- Location: Meadow Lake Provincial Park, Saskatchewan
- Coordinates: 54°29′00″N 109°49′03″W﻿ / ﻿54.4834°N 109.8175°W
- Part of: Churchill River drainage basin
- Basin countries: Canada
- Surface area: 159.8 ha (395 acres)
- Max. depth: 13.5 m (44 ft)
- Shore length^{1}: 5.5 km (3.4 mi)
- Surface elevation: 544 m (1,785 ft)

= Hirtz Lake =

Lake in Saskatchewan, Canada

Hirtz Lake is a small lake in the Canadian province of Saskatchewan. It is surrounded by Boreal forest within Meadow Lake Provincial Park. The lake is fed by several streams with its outflow at the eastern end. The outflow travels east and empties into Pierce Lake, a lake along the course of the Cold River. Access is from Highway 919.

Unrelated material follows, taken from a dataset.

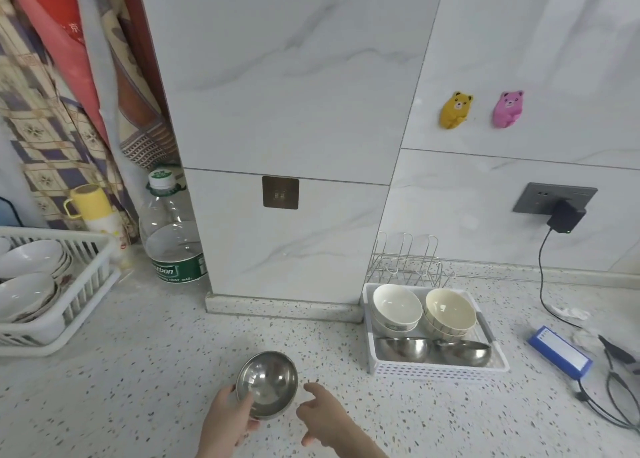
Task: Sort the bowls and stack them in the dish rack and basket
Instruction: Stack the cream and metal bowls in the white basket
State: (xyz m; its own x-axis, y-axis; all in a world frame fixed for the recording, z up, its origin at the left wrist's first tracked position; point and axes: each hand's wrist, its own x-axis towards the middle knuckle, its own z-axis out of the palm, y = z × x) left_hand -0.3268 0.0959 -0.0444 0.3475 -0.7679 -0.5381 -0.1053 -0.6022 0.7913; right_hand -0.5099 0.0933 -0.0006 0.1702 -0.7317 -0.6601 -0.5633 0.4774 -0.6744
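- The left hand (228, 419) is gripping the steel bowl (267, 384) near the countertop's front edge
- The right hand (323, 416) is hovering beside it, fingers loose, holding nothing
- The basket (440, 369) is lying to the right, nearer the right hand

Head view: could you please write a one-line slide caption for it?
Left hand grips a steel bowl over the speckled counter, white basket of bowls to the right.

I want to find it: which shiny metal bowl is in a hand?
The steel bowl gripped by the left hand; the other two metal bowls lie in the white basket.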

On the eastern shore is a small, rustic "leave-no-trace" campground with minimal services. The campground, accessed from Highway 919, has lake access, a picnic area, and 10 campsites.

== Fish species ==
Fish commonly found in Hirtz Lake include walleye, northern pike, lake whitefish, and yellow perch. In each of the years 2015, 2017, 2019, and 2024, the lake was stocked with 100,000 walleye.